EXERCISE —
From the records below, transcribe only the lines running from the one with "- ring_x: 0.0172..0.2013" through the one with "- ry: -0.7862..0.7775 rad". Keep both of those end lines.

RAW DATA —
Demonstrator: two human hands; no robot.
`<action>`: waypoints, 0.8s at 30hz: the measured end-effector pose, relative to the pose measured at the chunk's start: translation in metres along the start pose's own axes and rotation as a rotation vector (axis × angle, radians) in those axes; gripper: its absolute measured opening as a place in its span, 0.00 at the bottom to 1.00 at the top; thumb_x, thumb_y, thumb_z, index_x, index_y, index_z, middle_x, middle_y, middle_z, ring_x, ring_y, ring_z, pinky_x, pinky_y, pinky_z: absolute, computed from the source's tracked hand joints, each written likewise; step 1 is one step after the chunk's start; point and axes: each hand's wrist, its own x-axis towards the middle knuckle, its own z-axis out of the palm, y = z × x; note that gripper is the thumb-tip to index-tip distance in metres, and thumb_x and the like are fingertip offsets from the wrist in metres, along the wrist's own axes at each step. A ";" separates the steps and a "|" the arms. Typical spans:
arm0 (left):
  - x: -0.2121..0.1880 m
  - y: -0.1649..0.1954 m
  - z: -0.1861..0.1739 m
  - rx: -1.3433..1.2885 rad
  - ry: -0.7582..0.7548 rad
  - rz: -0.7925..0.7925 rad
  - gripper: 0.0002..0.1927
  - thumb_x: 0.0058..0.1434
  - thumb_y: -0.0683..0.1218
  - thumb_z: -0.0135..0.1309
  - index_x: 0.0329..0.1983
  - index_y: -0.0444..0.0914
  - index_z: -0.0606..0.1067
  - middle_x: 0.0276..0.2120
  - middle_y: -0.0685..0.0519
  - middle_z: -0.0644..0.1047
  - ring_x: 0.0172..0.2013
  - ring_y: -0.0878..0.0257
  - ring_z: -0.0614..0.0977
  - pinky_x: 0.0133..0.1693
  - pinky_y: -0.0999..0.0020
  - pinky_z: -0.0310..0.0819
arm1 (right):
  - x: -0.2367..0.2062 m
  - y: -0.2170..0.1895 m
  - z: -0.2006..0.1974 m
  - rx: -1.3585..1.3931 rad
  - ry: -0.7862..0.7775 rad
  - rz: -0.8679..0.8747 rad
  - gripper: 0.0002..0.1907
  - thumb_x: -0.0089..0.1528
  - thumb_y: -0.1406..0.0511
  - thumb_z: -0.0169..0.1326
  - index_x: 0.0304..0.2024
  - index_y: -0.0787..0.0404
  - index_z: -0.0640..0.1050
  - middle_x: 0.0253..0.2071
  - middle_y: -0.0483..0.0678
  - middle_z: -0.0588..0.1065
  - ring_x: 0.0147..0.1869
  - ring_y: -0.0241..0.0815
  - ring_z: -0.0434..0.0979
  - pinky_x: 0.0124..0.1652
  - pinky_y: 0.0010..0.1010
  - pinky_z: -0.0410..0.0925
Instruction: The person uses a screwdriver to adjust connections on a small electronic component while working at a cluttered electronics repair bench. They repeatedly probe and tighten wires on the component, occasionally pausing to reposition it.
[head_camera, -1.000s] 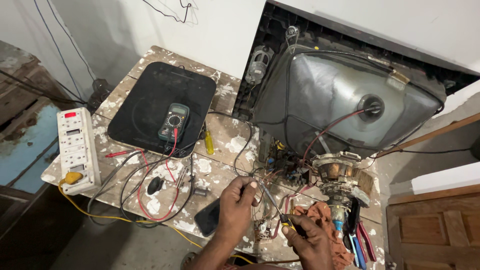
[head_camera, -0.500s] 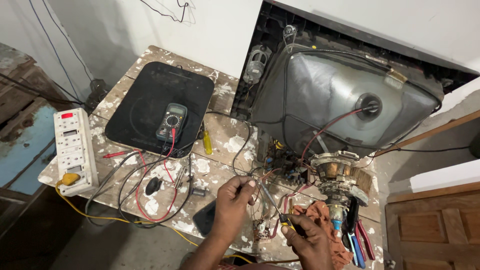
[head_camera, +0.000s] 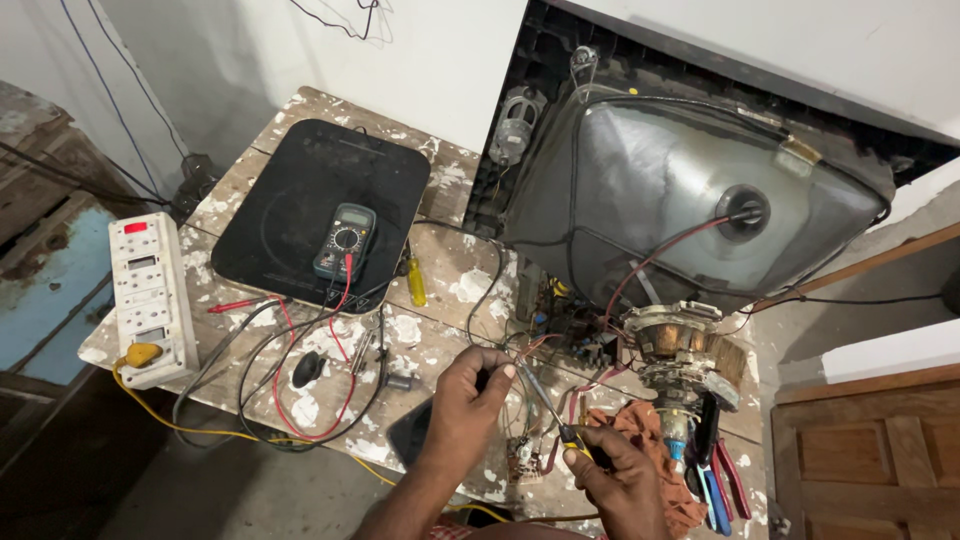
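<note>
Your right hand (head_camera: 618, 482) grips a yellow-handled screwdriver (head_camera: 548, 407), its tip among the wires (head_camera: 520, 352) at the table's (head_camera: 460, 280) front edge, just below the open television tube (head_camera: 680, 190). Your left hand (head_camera: 465, 405) pinches those wires with clenched fingers (head_camera: 497, 368). A multimeter (head_camera: 343, 240) lies on a black mat (head_camera: 300, 190), well apart.

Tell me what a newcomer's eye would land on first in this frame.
The big grey picture tube of an opened television fills the upper right, its neck coil pointing at the viewer. Below it the left hand pinches wires while the right hand holds a screwdriver to them. A multimeter lies on a black slab at left, near a white power strip.
</note>
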 end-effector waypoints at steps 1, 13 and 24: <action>0.000 0.001 0.000 0.010 -0.001 -0.021 0.04 0.64 0.40 0.57 0.40 0.33 0.78 0.24 0.60 0.73 0.24 0.75 0.68 0.26 0.76 0.63 | 0.000 0.000 0.000 -0.005 -0.006 -0.002 0.12 0.58 0.69 0.63 0.44 0.66 0.85 0.22 0.47 0.75 0.24 0.35 0.70 0.24 0.29 0.62; 0.011 -0.008 -0.002 0.031 0.041 -0.037 0.09 0.65 0.42 0.57 0.46 0.33 0.79 0.28 0.57 0.79 0.29 0.72 0.76 0.33 0.75 0.73 | 0.000 -0.005 0.000 0.057 0.039 -0.057 0.13 0.56 0.69 0.64 0.43 0.66 0.84 0.21 0.46 0.74 0.23 0.34 0.70 0.24 0.27 0.61; 0.008 0.012 -0.006 0.160 0.025 0.081 0.05 0.60 0.40 0.62 0.35 0.32 0.81 0.30 0.53 0.80 0.30 0.69 0.78 0.35 0.73 0.74 | 0.000 -0.010 0.003 0.002 0.013 -0.017 0.11 0.56 0.70 0.63 0.42 0.65 0.85 0.23 0.48 0.75 0.24 0.36 0.70 0.25 0.29 0.63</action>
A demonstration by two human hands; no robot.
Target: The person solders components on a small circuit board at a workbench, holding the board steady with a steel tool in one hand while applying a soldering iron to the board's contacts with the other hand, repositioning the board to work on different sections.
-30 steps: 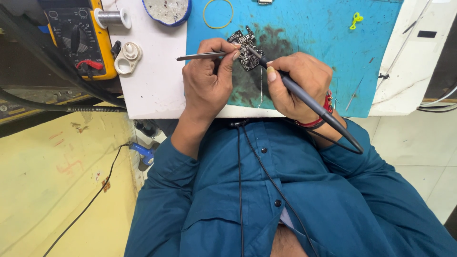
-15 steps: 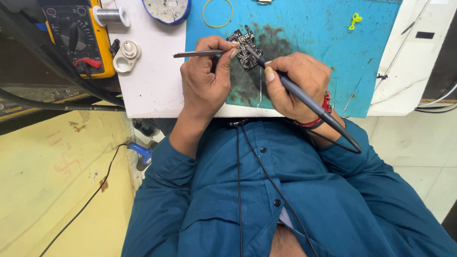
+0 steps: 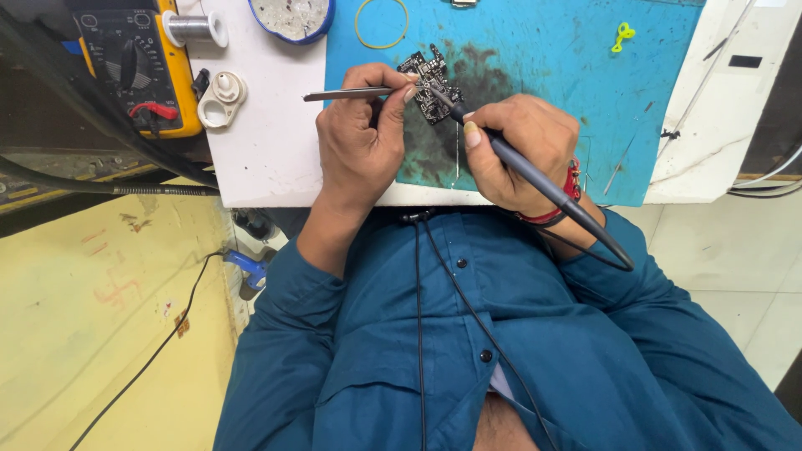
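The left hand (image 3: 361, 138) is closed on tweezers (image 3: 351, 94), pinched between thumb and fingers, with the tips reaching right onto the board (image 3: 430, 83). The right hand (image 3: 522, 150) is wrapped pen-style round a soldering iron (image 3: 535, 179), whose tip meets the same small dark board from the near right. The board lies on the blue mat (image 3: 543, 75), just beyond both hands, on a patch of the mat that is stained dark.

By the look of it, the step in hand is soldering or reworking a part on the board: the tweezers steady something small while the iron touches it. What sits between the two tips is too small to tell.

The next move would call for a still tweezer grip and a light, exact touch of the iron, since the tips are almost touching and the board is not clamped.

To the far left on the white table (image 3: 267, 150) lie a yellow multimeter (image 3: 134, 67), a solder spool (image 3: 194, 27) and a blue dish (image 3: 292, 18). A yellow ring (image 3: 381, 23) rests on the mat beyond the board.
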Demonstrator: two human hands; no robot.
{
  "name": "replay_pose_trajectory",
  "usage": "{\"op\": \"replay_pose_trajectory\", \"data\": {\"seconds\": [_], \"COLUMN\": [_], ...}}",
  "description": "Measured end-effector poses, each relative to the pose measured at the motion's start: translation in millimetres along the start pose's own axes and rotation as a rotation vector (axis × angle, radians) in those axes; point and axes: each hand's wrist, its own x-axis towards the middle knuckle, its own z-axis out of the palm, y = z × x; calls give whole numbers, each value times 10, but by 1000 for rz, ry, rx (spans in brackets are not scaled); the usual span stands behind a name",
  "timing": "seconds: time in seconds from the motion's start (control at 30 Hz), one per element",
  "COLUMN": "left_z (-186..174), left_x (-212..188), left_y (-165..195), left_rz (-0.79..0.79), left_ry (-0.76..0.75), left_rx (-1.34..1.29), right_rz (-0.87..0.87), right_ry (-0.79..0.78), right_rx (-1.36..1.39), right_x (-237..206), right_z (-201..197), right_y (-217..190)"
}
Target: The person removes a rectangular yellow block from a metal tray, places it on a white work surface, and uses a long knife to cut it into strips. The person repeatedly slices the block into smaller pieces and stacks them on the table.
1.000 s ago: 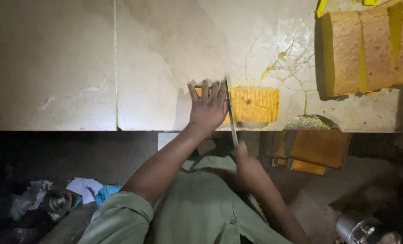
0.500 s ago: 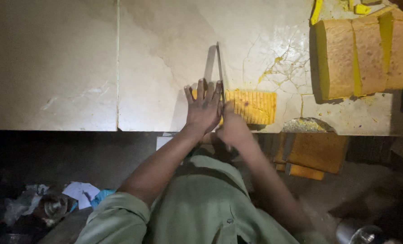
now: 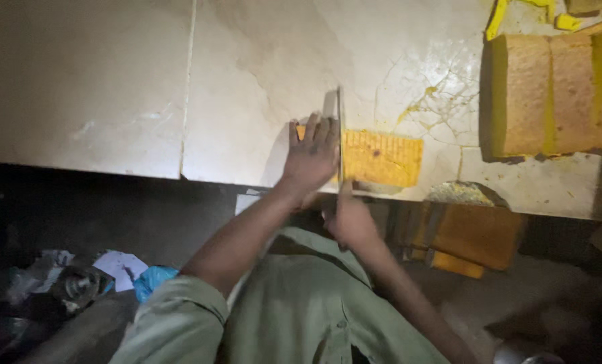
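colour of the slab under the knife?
Yellow-orange slab, with a fine grid texture on top; seen in the head view.

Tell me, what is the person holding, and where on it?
The right hand holds a long knife by its handle end. The left hand lies flat on the yellow cake slab, pressing rather than gripping.

From my feed, the left hand covers the left end of the yellow slab, so I cannot see that edge. The right hand is blurred; its grip on the knife handle is unclear to me. At upper right, the frame edge cuts off the big sponge blocks. The clutter at lower left is too dark to identify.
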Motion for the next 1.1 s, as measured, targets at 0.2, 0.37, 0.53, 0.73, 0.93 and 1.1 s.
{"op": "replay_pose_trajectory", "data": {"seconds": [0.2, 0.37, 0.53, 0.73, 0.93, 1.1], "left_z": [-14, -37, -73, -41, -14, -13], "left_x": [-3, -58, -21, -15, -9, -2], "left_y": [-66, -45, -52, -110, -220, -238], "left_rz": [17, -41, 4, 13, 70, 29], "left_ry": [34, 39, 44, 8, 10, -46], "left_rx": [0, -27, 4, -80, -94, -103], "right_rz": [-185, -95, 20, 200, -17, 52], "right_ry": [83, -62, -272, -113, 59, 5], "right_rx": [60, 7, -58, 110, 47, 3], "right_x": [304, -616, -938, -254, 131, -565], "right_z": [-665, -688, -421, -224, -726, -704], "right_y": [-561, -646, -305, -423, -884, -1117]}}
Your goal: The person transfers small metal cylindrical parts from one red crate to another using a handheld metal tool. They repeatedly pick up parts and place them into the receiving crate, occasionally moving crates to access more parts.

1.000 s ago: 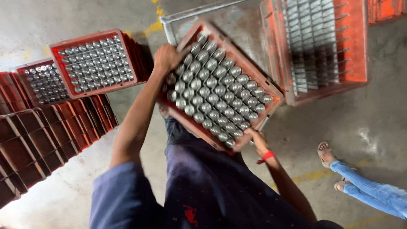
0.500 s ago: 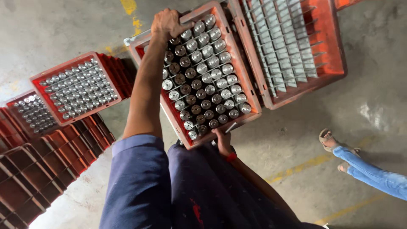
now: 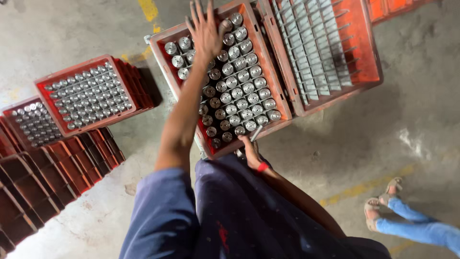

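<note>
Hands at both ends of one crate [image 3: 282, 103]: the left hand [image 3: 205, 29] is spread flat, fingers splayed, over the far corner rows of the metal cylinders [image 3: 238, 91] and grips nothing. The right hand [image 3: 250, 152], with a red band at the wrist, is at the crate's near edge, just below the last row; whether its fingers close on the rim I cannot tell. The red crate is full of upright shiny cylinders, its long axis running away from the person and slightly to the left, so the right hand is at the near end and the left arm reaches across the whole load.

A second red crate [image 3: 364, 52] with grey divider slats touches it on the right. More full crates [image 3: 91, 98] stand on stacks to the left, well apart. The surface is a bare concrete floor [image 3: 335, 153] with yellow lines; another person's sandalled feet [image 3: 383, 204] stand near on the right.
</note>
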Action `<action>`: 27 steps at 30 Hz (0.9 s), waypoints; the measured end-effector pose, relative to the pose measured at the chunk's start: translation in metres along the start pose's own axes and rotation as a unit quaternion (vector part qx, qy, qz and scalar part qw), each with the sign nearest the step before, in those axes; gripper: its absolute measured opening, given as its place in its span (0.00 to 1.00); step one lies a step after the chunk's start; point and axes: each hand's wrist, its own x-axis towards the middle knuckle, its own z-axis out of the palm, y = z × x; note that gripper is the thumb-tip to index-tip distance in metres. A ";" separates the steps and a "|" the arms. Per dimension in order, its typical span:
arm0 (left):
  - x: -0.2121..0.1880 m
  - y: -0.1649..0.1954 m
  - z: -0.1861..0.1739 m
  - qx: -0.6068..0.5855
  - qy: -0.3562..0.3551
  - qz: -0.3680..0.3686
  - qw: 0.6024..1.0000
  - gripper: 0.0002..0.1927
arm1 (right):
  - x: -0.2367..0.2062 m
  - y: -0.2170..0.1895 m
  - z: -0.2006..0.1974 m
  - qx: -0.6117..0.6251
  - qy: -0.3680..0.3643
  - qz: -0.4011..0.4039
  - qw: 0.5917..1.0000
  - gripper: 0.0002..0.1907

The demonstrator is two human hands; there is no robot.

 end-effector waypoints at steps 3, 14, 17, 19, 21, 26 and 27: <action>-0.081 0.008 -0.013 -0.189 0.074 -0.037 0.979 0.29 | 0.000 -0.016 -0.017 -0.013 -0.048 0.099 0.994 0.24; -0.334 0.003 -0.046 -0.130 0.090 -0.381 0.911 0.28 | 0.080 -0.118 -0.210 -0.119 -0.042 -0.198 0.972 0.17; -0.331 0.023 -0.028 -0.092 0.110 -0.436 0.888 0.34 | 0.138 -0.166 -0.246 -0.248 -0.037 -0.254 0.934 0.19; -0.323 0.034 -0.023 -0.053 0.124 -0.474 0.870 0.36 | 0.163 -0.200 -0.269 -0.311 -0.027 -0.328 0.892 0.17; -0.312 0.042 -0.025 -0.007 0.130 -0.493 0.860 0.35 | 0.186 -0.237 -0.285 -0.358 0.003 -0.387 0.850 0.20; -0.286 0.055 -0.030 -0.037 0.132 -0.555 0.820 0.29 | 0.230 -0.317 -0.314 -0.629 0.083 -0.462 0.619 0.38; -0.283 0.057 -0.032 -0.041 0.125 -0.581 0.803 0.27 | 0.236 -0.326 -0.315 -0.659 0.048 -0.410 0.629 0.41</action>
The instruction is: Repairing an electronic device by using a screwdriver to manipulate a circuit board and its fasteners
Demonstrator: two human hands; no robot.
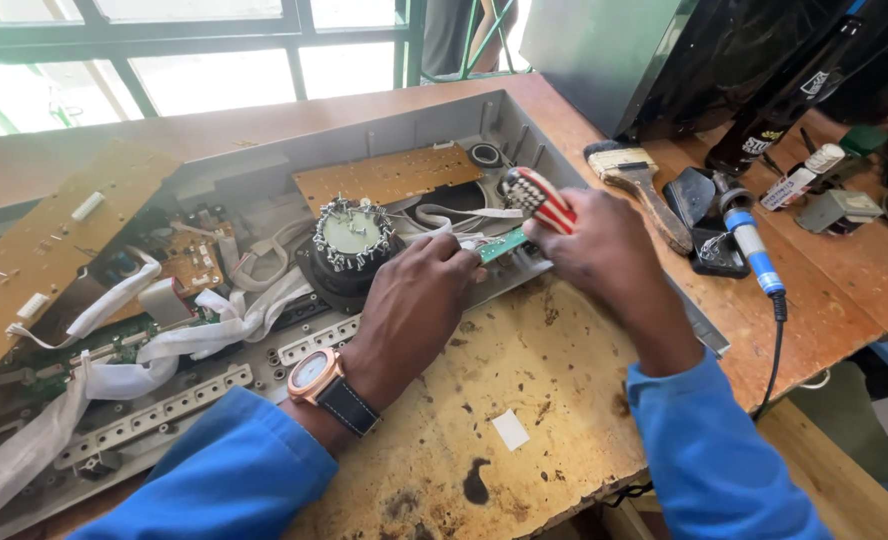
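Note:
My left hand (419, 300) pinches a small green circuit board (502, 245) at its left end, holding it over the opened grey casing (264, 160). My right hand (599, 250) grips a red-and-white toothbrush (539, 197), its bristled head just above the board's far end. On my left wrist sits a watch (314, 372) with a dark strap. Both sleeves are blue. A round speaker (352, 240) ringed with wire terminals sits inside the casing just left of my left hand.
Brown circuit boards (389, 175) and white ribbon cables (144, 365) fill the casing. A paintbrush (639, 180), a blue-handled soldering iron (749, 235), a dark bottle (779, 105) and small parts lie to the right. A stained board (524, 400) lies under my forearms.

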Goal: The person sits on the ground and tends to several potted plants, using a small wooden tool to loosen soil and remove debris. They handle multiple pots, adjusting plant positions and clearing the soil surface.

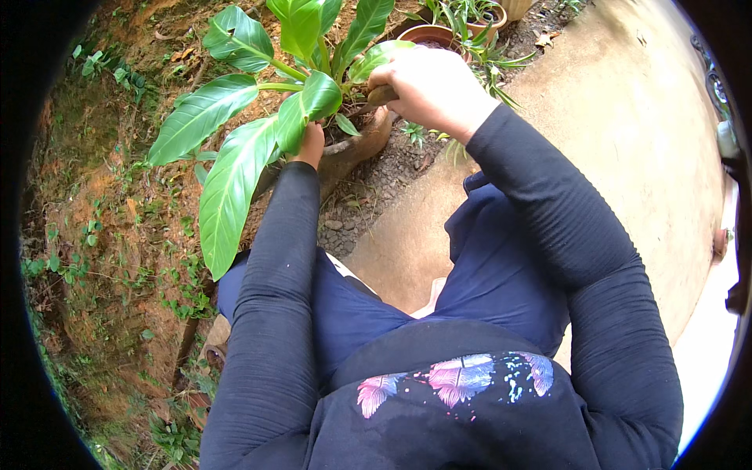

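A large broad-leaved green plant (235, 176) grows in a brown pot (358, 144) in front of me. My left hand (312, 144) reaches in among the stems at the pot's near side; a curled leaf covers its fingers, so I cannot tell what they touch. My right hand (432, 88) is closed around a brown, rounded handle-like piece (382, 95) over the pot's right side. The far end of that piece is lost among leaves and soil. One pale green leaf (376, 59) lies right beside my right fingers.
Behind my right hand stand a round brown pot (429, 34) and another pot (490, 20) with narrow-leaved plants. An earthen bank (117, 235) with small weeds rises at the left. Gravelly soil (346, 226) borders a concrete path (617, 117) on the right.
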A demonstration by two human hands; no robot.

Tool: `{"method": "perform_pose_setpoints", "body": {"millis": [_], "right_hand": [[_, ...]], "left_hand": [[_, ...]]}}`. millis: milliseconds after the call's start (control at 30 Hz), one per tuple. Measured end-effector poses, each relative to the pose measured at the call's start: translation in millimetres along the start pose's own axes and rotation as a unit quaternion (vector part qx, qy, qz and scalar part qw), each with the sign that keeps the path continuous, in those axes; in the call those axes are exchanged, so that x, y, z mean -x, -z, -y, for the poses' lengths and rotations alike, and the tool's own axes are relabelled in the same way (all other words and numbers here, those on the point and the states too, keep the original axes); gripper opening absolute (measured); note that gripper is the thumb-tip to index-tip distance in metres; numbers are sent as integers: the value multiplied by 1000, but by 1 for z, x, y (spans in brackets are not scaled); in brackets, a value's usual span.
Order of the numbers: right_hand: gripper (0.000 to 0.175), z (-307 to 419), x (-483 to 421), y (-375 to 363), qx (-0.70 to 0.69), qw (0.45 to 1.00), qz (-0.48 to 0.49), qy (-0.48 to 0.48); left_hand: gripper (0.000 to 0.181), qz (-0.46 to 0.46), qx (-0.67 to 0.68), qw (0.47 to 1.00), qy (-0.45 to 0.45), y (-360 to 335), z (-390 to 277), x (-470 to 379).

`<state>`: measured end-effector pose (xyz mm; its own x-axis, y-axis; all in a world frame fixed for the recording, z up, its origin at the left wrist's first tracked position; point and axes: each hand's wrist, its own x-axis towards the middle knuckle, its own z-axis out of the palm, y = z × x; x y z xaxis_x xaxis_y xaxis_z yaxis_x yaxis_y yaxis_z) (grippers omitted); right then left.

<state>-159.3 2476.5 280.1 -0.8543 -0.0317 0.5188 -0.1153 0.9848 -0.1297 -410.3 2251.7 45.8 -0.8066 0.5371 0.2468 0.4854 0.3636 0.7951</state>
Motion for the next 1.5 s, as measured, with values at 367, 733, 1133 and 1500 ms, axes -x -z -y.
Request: {"method": "perform_pose_setpoints", "body": {"millis": [367,733,1133,1500], "right_hand": [[35,-1,0,16,-43,994,102,2],[37,-6,-5,-1,-73,990,108,-45],[14,33,26,-33,-5,993,117,-19],[18,-2,10,-5,-21,990,134,-34]], "left_hand": [[25,-97,-325,920,-195,5,-44,10],[32,-99,-309,925,-198,12,-39,7],[26,-90,-243,951,-166,13,-51,10],[68,-76,-303,924,-219,23,-67,18]]}}
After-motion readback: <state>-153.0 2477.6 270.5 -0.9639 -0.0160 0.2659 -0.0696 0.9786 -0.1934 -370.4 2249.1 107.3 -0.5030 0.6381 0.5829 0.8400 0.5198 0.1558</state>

RESPONSE TO THIS EXERCISE —
  - ring_x: 0.0172..0.2013
  - ring_y: -0.0878..0.0257
  - ring_z: -0.0614..0.0977
  - pinky_x: 0.0133..0.1693
  - pinky_y: -0.0999..0.0020
  - pinky_z: -0.0310..0.0819
arm1 (right):
  - x: -0.2367..0.2062 m
  - y: -0.2170..0.1895 m
  - z: -0.2006..0.1974 m
  - rx: -1.3585..1.3931 rad
  - ry: -0.7862..0.7775 rad

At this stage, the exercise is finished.